When Google Thought I Was in India: A Regional Billing Bug in Google Maps Platform
Sometimes you do everything right — double-check the configuration, billing, permissions — yet the system keeps insisting that you are the problem.
That is exactly what happened when I tried to enable Maps SDK for Android on Google Cloud.
Initial setup
Here is the full context:
A valid Billing Account was already created
Billing type: Prepaid / Manual
Country: Vietnam
Currency: VND
IP location: Vietnam (no VPN, no proxy)
Billing account had available balance
Despite all of this, every attempt to enable Maps SDK for Android triggered a popup asking me to add a card and follow a billing flow… specifically for India.
What was configured correctly?
To rule out user error, I carefully verified each part.

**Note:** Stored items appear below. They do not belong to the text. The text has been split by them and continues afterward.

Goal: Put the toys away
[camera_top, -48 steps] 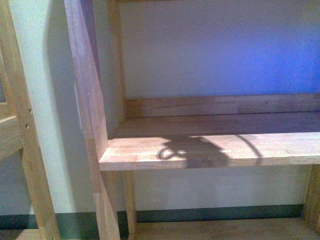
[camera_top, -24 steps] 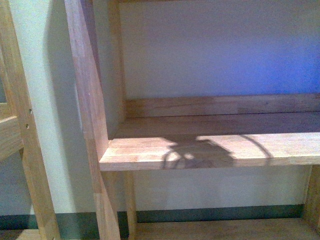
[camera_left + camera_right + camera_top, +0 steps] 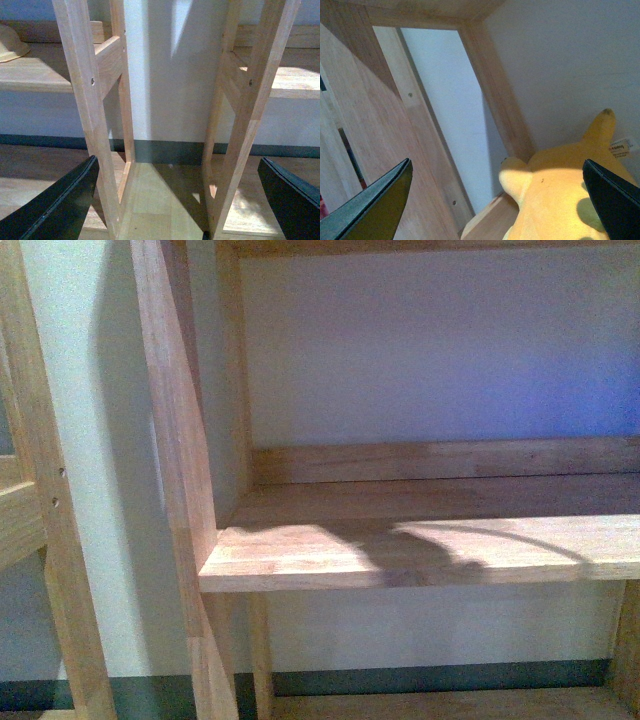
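Observation:
A yellow-orange plush toy [image 3: 555, 200] lies on a wooden shelf board in the right wrist view, pushed into the corner against the pale back wall, with a white tag [image 3: 621, 148] by its ear. My right gripper [image 3: 495, 200] is open. Its dark fingers [image 3: 370, 210] stand wide on either side of the toy and apart from it. My left gripper [image 3: 172, 200] is open too and holds nothing; it faces two wooden shelf uprights [image 3: 85, 100] above the floor. Neither the toy nor any gripper shows in the front view.
The front view shows a wooden shelf board [image 3: 300, 555] with a back rail [image 3: 440, 460], a slanted side post [image 3: 170, 430] and a shadow [image 3: 420, 555] on the board. A tan rounded object [image 3: 10, 45] sits on a shelf in the left wrist view.
The shadow on the shelf board has stretched and slid to the right. The shelf sits slightly lower in the front view than before.

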Robot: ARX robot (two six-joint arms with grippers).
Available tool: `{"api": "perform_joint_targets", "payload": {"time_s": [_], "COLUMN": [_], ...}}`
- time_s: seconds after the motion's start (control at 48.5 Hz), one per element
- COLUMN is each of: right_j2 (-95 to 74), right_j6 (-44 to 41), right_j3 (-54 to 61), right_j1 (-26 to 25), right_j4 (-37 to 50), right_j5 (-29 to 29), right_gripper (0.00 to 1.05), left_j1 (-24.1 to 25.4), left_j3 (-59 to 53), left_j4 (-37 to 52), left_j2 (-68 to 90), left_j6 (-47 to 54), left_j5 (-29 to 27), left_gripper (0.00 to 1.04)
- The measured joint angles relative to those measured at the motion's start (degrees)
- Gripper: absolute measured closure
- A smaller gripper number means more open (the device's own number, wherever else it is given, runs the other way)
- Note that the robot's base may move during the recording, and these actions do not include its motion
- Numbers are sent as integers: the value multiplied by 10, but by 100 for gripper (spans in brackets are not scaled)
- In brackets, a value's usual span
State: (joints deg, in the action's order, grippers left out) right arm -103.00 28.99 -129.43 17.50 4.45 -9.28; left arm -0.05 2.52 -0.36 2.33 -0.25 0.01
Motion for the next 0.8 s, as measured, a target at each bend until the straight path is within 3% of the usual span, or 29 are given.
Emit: {"api": "perform_joint_targets", "payload": {"time_s": [0.083, 0.206, 0.33, 0.537, 0.805], "right_j2": [54, 164, 282, 418, 596], "right_j6": [-57, -219, -336, -382, -368], "right_j3": [79, 238, 388, 568, 799], "right_j1": [5, 30, 50, 40, -27], "right_j4": [21, 88, 141, 172, 182], "right_j5": [45, 133, 147, 156, 151], "right_gripper": [0, 0, 0, 0, 0], "left_j1": [0, 0, 0, 0, 0], "left_j3": [0, 0, 0, 0, 0], "left_j4": [0, 0, 0, 0, 0], "left_j2": [0, 0, 0, 0, 0], "left_j6": [0, 0, 0, 0, 0], "left_j5": [0, 0, 0, 0, 0], "left_gripper": [6, 6, 6, 6, 6]}}
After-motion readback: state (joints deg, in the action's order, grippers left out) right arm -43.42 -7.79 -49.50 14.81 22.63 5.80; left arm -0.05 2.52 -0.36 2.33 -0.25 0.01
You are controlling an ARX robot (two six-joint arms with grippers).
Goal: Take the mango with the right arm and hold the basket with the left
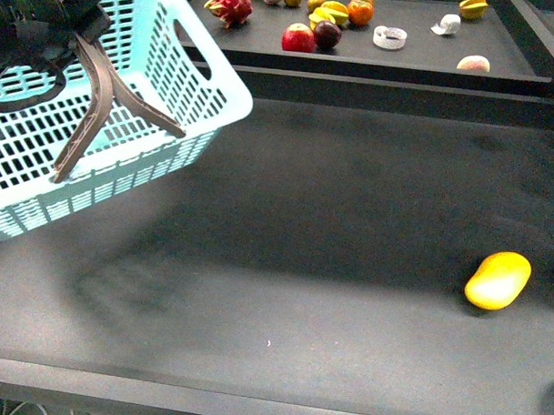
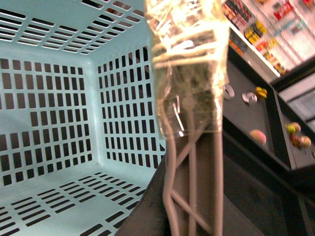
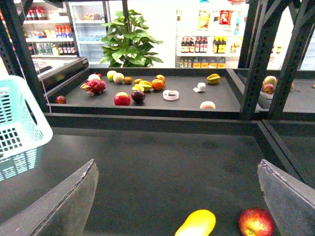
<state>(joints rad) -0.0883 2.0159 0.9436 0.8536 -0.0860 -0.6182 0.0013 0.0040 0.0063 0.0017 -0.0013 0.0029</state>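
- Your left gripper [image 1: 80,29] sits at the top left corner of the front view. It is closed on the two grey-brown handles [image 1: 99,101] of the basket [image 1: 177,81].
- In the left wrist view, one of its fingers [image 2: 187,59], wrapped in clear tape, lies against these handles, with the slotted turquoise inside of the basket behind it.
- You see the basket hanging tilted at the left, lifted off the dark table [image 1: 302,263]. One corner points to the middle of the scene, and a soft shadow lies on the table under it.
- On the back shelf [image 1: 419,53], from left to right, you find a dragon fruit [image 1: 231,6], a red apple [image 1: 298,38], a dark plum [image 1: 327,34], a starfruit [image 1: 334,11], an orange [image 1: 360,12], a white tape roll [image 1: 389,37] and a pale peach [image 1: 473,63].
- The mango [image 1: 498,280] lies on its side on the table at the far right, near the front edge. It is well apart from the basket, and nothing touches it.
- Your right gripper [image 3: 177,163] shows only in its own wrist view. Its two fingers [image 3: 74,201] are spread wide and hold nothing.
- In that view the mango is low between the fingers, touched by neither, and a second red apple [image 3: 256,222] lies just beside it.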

1. Billing account configuration
Country set to Vietnam
Currency set to VND
Billing type: Prepaid
Balance available
No indication that this billing account belonged to any other region.
2. Project correctly linked to billing
Project ID:
sale-routerBilling status: Active
Billing account properly attached (not "No billing account")
In short:
The project had billing, billing had funds, and billing was Vietnamese.
3. Network location and IP
IP geolocation confirmed via public IP lookup services
Location resolved to Vietnam
No VPN, no corporate proxy, no international routing
There was no reasonable signal suggesting the account was operating from India.
4. Creating new projects did not help
Suspecting a stuck project state, I created several new projects and repeated the process.
Result:
The same India-related popup appeared every time
Creating too many projects in a short period triggered Google Cloud's abuse detection
One account was temporarily restricted due to bot-like behavior
At this point, it was clear the issue was not misconfiguration.
Where is the real problem?
The key clue was inside the popup message itself:
"Because Google Maps Platform services are billed separately from Google Cloud services in India…"
This statement made no sense given that:
The billing account is Vietnamese
The currency is VND
The IP is located in Vietnam
What was actually happening:
Backend billing recognition was correct
Frontend / UI logic incorrectly assumed the account was subject to India-specific billing rules
In other words:
A prepaid billing account in Vietnam was mistakenly treated as an India billing account by the Google Maps Platform UI.
This is a regional UI logic bug, not a backend billing issue.
The solution: bypass the UI and talk directly to the backend
Once the issue was identified as UI-level logic, the fix was straightforward:
Skip the web interface entirely and enable the API directly via Cloud Shell.
Step 1: Open Cloud Shell
Select the affected project (e.g.
sale-router)Open Cloud Shell from Google Cloud Console
Wait for the terminal to initialize
Step 2: Enable Maps SDK via gcloud
Run the following command:
gcloud services enable maps-android-backend.googleapis.com
Approve the authorization request if prompted.
This command:
Sends the request directly to Google's API Services backend
Completely bypasses the faulty UI logic
Enables the API as long as billing and permissions are valid
Step 3: Verify
Go to APIs & Services → Enabled APIs
Confirm that Maps SDK for Android is listed
In my case, the API was enabled successfully.
The UI still referenced India in some places, but the backend accepted the configuration and the SDK worked normally.
Lessons learned
Popup errors are not always correct
If billing, project linking, and network location are all valid, the UI itself may be wrong.The backend is the source of truth
When in doubt, use:Cloud Shell
gcloud CLI
Direct API calls
Avoid creating many projects to "test" UI issues
This can trigger abuse detection and account restrictions.Prepaid billing accounts may be misclassified regionally
In this case, Vietnam was mistakenly handled as India — a subtle but impactful bug.
Conclusion
In this case:
The configuration was correct
Billing was valid and funded
The project was properly linked
The network location was accurate
The issue was caused by:
Incorrect regional logic in the Google Maps Platform UI
Backend systems still correctly recognized the billing account
The practical workaround was simple and reliable:
Use Cloud Shell + gcloud services enable to bypass the UI and enable Maps SDK directly.
When the UI insists you are wrong but logs and backend state say otherwise, trust the backend — and take the back door when necessary.